「新入社員は全員入寮」で離職ほぼゼロ、カフェタイムに補助金…若手の孤独感解消に取り組む企業
「一人で仕事をしていると孤独を感じる」など、職場で孤独感を抱く若手社員が目立っている。休職や離職にもつながる恐れがあるため、企業は対策に取り組んでいる。(金来ひろみ) 【写真】社員寮で交流を深める三和建設の新入社員たち
会話と悩み共有の取り組み
結婚準備に関する口コミ情報サイトを運営する「ウエディングパーク」(東京)の本社の屋上で10月下旬、入社3年目の喜屋武明依さん(26)が先輩社員らとコーヒーを片手に談笑していた。
同社は2022年、社員のコミュニケーションを深めようと、新入社員の発案で、休憩時間のコーヒー代を支給する制度を始めた。2~4人でグループを作って申告すると、1人あたり1回500円が月2回まで支給される仕組みだ。喜屋武さんは「先輩に気軽に相談できる機会があるのがうれしい」と表情をほころばせる。
野村総合研究所が昨年、正社員として勤務する約1650人にアンケートを行ったところ、「孤独を感じる」と回答した20代は45%に上った。うち42%は、孤独を感じる場面について、「一人で仕事をしているとき」と回答した。
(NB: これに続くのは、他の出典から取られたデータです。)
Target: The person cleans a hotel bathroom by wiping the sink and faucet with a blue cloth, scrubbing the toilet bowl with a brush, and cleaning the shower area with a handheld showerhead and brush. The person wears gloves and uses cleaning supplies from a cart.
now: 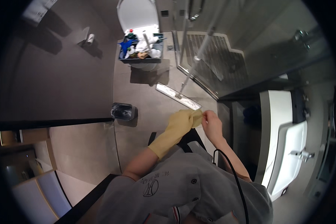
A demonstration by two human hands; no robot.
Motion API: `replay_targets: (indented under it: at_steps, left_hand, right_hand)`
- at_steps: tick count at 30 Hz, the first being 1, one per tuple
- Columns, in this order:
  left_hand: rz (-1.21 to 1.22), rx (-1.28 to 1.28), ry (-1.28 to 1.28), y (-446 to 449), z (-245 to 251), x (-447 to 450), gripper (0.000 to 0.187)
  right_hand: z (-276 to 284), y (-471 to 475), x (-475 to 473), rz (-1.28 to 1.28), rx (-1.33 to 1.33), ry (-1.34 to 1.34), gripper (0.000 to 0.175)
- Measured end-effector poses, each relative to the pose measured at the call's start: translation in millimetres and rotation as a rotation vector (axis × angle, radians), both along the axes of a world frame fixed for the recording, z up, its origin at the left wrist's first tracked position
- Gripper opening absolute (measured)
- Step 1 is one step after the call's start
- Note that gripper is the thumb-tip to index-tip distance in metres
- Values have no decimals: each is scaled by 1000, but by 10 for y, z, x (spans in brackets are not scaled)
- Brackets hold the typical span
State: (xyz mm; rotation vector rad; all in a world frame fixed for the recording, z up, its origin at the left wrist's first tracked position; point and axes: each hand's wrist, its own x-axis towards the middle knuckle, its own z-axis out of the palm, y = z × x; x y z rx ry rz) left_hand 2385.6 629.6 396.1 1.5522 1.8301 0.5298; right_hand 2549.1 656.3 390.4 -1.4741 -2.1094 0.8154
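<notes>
A yellow rubber glove covers my left hand point(182, 120) and most of the forearm. My left fingers are closed on a second yellow rubber glove point(196, 119), which hangs between the two hands. My bare right hand point(212, 124) pinches the edge of that glove with its fingertips. Just beyond the hands, a flat mop point(179, 96) with a long pale pole rests on the tiled floor, its pole leaning up towards the glass shower screen.
A caddy point(141, 60) of cleaning bottles and cloths sits on the toilet point(138, 14). A black-lined waste bin point(123, 111) stands on the floor at left. The shower's slatted floor point(210, 53) lies behind glass. At right is a washbasin point(288, 156) on a white counter.
</notes>
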Motion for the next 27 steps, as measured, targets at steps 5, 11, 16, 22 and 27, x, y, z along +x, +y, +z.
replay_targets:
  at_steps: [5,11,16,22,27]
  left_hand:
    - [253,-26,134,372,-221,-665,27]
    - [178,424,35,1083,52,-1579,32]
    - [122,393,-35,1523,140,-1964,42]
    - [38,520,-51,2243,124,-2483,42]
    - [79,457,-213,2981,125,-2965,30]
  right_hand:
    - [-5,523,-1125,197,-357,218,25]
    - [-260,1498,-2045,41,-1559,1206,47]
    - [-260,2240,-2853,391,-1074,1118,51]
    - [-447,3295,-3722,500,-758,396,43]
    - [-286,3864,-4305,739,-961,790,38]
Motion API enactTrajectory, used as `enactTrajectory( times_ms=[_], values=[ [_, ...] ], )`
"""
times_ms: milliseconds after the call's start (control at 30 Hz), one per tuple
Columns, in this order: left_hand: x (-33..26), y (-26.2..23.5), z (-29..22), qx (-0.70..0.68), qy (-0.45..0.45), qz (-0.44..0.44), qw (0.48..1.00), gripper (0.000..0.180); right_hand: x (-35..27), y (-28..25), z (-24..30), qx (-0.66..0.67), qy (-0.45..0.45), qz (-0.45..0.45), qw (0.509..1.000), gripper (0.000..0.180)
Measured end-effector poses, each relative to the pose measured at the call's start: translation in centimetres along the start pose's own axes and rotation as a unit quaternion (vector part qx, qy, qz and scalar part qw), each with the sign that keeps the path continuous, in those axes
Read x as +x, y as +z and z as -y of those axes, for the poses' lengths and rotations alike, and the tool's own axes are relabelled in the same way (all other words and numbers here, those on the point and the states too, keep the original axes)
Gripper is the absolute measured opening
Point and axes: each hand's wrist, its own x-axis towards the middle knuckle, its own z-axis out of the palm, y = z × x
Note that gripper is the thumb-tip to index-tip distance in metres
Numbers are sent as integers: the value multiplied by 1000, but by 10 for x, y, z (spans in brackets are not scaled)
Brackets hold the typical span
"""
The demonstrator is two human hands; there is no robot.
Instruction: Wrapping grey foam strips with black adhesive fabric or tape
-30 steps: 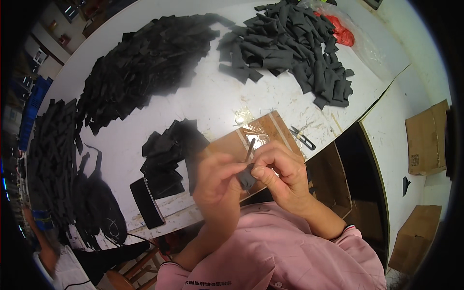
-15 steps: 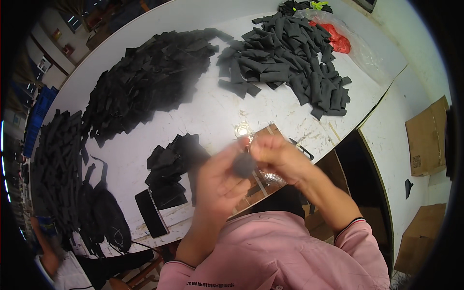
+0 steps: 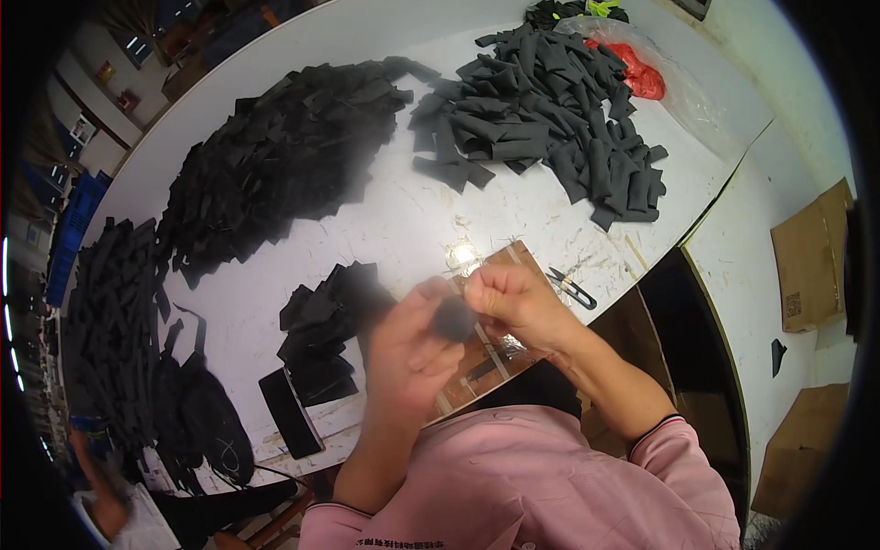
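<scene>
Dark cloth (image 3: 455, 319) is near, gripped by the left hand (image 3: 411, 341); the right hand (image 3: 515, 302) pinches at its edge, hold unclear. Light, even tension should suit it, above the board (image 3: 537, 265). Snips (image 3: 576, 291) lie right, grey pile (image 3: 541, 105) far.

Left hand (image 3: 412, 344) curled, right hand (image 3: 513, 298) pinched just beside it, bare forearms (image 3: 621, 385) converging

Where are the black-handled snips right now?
In the head view, the black-handled snips lie on the white table, just right of the brown board and the right hand.
</scene>
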Motion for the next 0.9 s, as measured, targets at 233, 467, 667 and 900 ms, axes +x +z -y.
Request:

孤独感が軽くなる場面としては「誰かと食事をしているとき」が24%、「誰かと一緒に仕事をしているとき」が23%と、他者と交流している状況が多く挙げられた。
社員の交流を促進して孤独感を和らげようと、オフィスにカフェスペースを導入する企業も増えている。オフィス家具メーカー「イトーキ」(東京)で空間デザインを担当する永峯承受さんは「カフェスペースは偶発的なコミュニケーションが生まれ、気軽に話せる場所だ」と話す。
若手社員の孤独感を解消しようと、企業は様々な取り組みを行っている。
建設業「三和建設」(大阪)では、入社1年目の社員は社員寮に入寮する。以前は3年以内に離職する新入社員が5割を超えることもあったが、18年に全員入寮することにしてからはほぼゼロに。社長の森本尚孝さんは「寮生活で同期のつながりが深まり、仕事の悩みを共有できるようになったことが大きい」と、社員寮での交流が孤独感の解消につながっていると話す。